How to Be Happy (and Make Me Rich) in 2022 - The American Spectator | USA News and Politics
How to Be Happy (and Make Me Rich) in 2022

Self-help is the art of selling stupid books to people who were already smart before they bought them. I’ve been thinking about it and I’ve decided that it is my true calling. I’ve wished very hard for it, as the gurus tell us to, and I think I can do it. Let’s see.

1. Be yourself. It’s awful to be someone else.

2. Face difficulties with a goofy smile. It doesn’t do any good, but your girlfriend will be quite disconcerted as she tries to tell you that the relationship is over.

3. Breathe a lot and deeply. But, for God’s sake, do it through a mask. Or the ghost of Tedros Adhanom will appear in your dreams.

4. Be happy with little money. This is one of my favorite tips — why ever would you want more? Give it to me!
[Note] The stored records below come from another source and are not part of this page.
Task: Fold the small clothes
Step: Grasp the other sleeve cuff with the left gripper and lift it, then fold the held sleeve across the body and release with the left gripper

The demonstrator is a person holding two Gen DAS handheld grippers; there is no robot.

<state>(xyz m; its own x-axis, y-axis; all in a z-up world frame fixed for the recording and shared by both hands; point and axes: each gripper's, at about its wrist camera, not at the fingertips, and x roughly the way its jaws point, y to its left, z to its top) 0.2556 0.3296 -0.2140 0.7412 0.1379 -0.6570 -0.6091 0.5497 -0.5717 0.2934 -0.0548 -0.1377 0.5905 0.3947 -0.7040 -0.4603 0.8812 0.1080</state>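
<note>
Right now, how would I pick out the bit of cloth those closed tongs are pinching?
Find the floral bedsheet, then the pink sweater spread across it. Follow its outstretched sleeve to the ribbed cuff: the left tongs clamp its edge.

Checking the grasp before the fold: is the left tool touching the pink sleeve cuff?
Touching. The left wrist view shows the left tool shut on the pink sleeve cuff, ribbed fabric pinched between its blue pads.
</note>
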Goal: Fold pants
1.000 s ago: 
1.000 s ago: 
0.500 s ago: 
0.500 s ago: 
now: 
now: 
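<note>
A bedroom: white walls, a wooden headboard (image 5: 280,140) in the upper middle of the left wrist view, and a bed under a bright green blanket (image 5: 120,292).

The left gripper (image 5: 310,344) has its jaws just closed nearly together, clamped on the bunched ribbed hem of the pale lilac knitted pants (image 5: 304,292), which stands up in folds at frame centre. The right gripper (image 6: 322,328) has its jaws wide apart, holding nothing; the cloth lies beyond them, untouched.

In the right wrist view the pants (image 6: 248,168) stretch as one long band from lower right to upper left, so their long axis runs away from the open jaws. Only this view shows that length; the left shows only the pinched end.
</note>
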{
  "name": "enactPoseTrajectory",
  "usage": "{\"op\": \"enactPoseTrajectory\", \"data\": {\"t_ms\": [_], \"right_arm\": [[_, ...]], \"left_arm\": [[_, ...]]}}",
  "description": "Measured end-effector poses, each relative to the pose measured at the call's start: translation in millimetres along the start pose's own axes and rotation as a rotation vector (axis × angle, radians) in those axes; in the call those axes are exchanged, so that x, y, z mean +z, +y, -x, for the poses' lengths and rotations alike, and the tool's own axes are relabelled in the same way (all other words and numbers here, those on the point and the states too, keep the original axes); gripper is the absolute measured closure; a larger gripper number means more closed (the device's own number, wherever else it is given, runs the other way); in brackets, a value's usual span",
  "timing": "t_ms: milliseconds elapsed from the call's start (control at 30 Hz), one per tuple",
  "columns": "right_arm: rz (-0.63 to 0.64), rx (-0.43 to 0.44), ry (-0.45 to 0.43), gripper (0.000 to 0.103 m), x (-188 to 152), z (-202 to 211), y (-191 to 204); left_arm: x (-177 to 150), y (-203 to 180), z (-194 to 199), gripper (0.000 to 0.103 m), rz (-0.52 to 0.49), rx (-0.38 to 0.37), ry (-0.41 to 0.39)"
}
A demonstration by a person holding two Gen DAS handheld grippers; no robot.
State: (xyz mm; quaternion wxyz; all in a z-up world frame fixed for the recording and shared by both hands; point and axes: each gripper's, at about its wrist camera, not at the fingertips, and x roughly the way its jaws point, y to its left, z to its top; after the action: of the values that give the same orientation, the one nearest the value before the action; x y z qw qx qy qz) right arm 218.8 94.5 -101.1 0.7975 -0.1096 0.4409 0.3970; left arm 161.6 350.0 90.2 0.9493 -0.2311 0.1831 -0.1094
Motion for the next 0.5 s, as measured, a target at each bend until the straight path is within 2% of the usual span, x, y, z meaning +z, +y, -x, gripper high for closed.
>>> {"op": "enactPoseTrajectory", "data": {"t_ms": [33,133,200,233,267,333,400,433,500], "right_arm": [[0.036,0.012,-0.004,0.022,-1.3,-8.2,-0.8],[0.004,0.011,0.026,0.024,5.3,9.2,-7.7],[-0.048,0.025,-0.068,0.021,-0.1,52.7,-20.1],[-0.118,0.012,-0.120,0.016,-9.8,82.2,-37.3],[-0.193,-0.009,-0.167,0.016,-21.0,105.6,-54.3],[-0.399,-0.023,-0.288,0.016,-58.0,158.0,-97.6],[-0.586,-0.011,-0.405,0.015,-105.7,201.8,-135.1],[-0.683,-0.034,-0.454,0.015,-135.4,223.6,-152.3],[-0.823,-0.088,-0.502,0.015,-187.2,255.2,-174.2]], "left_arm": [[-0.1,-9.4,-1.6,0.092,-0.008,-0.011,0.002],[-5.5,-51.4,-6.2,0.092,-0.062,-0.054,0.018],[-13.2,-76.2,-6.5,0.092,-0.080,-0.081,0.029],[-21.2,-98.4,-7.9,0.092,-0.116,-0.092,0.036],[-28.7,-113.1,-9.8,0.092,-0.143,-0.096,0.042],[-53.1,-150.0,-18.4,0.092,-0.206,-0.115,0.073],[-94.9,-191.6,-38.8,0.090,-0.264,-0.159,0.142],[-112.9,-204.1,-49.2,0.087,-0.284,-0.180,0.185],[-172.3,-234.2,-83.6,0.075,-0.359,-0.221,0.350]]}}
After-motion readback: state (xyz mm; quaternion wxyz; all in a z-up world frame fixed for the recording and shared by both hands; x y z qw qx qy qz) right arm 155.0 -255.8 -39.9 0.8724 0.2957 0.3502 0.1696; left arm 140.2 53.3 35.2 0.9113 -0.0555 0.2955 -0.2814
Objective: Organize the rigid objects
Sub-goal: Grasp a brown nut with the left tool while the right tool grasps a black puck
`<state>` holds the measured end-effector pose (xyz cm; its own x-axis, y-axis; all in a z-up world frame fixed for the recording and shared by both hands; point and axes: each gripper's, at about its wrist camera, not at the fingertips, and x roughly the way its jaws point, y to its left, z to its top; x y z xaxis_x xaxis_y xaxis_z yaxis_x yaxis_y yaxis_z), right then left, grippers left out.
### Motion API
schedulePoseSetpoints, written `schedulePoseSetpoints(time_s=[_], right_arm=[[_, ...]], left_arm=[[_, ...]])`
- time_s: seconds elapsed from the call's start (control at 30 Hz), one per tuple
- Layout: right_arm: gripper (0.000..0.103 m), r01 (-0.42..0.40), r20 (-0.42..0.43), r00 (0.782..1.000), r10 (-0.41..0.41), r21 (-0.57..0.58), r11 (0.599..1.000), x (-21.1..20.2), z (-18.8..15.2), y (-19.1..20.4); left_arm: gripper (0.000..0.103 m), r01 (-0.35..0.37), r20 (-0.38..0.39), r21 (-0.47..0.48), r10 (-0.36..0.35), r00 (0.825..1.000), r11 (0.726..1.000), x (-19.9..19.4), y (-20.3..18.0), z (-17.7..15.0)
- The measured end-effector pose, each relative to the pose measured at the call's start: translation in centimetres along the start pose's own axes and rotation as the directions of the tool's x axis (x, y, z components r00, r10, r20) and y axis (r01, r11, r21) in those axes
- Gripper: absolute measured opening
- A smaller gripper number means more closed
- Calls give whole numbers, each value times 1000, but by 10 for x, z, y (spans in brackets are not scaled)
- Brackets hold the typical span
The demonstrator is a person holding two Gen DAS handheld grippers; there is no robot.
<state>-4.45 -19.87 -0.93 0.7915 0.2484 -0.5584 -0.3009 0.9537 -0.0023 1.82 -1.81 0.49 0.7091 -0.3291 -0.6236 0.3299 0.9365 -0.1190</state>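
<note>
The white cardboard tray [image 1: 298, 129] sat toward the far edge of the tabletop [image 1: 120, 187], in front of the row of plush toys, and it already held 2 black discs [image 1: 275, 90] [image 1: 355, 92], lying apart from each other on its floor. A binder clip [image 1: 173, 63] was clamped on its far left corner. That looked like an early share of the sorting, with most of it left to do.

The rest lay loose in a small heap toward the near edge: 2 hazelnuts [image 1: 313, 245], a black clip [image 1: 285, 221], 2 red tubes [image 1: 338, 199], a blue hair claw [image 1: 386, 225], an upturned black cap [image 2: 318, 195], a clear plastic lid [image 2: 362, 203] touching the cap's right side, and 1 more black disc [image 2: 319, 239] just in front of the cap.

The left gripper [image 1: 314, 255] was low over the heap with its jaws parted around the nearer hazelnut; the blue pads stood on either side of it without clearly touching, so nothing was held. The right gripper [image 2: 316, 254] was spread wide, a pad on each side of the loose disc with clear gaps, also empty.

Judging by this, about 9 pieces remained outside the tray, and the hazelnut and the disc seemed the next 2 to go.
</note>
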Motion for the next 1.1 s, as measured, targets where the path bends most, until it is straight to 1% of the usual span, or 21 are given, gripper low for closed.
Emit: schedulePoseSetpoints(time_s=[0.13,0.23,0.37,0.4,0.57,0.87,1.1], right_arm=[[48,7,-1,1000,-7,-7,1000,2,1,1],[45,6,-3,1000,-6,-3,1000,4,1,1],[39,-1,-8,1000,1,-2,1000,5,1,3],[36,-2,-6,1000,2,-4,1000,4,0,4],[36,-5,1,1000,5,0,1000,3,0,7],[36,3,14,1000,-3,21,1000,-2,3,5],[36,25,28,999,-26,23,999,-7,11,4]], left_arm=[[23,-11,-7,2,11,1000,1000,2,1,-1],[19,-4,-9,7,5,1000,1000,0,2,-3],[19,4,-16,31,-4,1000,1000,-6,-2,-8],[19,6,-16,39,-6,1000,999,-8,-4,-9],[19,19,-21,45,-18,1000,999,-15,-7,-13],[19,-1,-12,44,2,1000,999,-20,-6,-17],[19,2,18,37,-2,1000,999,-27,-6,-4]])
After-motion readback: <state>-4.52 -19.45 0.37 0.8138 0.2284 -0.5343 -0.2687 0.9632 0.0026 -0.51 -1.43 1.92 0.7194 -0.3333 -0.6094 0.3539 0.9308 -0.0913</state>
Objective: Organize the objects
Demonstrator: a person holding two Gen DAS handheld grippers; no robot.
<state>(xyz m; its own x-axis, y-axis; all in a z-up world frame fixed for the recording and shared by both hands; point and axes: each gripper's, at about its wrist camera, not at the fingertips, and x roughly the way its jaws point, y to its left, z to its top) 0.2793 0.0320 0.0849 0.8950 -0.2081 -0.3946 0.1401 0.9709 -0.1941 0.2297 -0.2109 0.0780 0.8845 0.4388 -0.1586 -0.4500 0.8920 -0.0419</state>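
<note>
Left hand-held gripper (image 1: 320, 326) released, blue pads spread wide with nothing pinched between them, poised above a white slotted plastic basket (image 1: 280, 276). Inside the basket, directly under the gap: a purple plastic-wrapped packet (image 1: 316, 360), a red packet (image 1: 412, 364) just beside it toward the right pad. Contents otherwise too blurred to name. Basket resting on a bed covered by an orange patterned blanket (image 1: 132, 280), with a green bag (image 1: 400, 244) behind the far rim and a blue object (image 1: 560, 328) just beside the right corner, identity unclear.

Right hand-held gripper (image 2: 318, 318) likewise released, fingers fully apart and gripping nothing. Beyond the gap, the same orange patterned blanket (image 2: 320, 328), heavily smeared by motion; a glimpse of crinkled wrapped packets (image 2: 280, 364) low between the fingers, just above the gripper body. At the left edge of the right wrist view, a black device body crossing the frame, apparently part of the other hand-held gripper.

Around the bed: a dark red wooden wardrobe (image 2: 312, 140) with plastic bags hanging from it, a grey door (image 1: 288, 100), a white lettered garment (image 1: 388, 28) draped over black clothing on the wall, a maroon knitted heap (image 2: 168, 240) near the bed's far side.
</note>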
5. The only reason you don’t achieve everything you set out to do is because you’re afraid of failure. Spoiler: I’ve tried and it doesn’t work for hooking up with Scarlett Johansson.

6. Be cheesy. This guarantees you the ultimate postmodern man’s bliss: being an Instagram star and getting paid to write things like “this new hand cream is a symphony of scents, freedom, and goodies, a water lily in the pool of your life.”

7. Try to act like an idiot when everyone else is busy doing something really important. It works for politicians.

8. When one door closes, another one opens. This is a well-known stupidity that someone anonymous said once and that, funnily enough, seems to be well respected. It doesn’t happen in my house. That’s how I lost six teeth a few months ago.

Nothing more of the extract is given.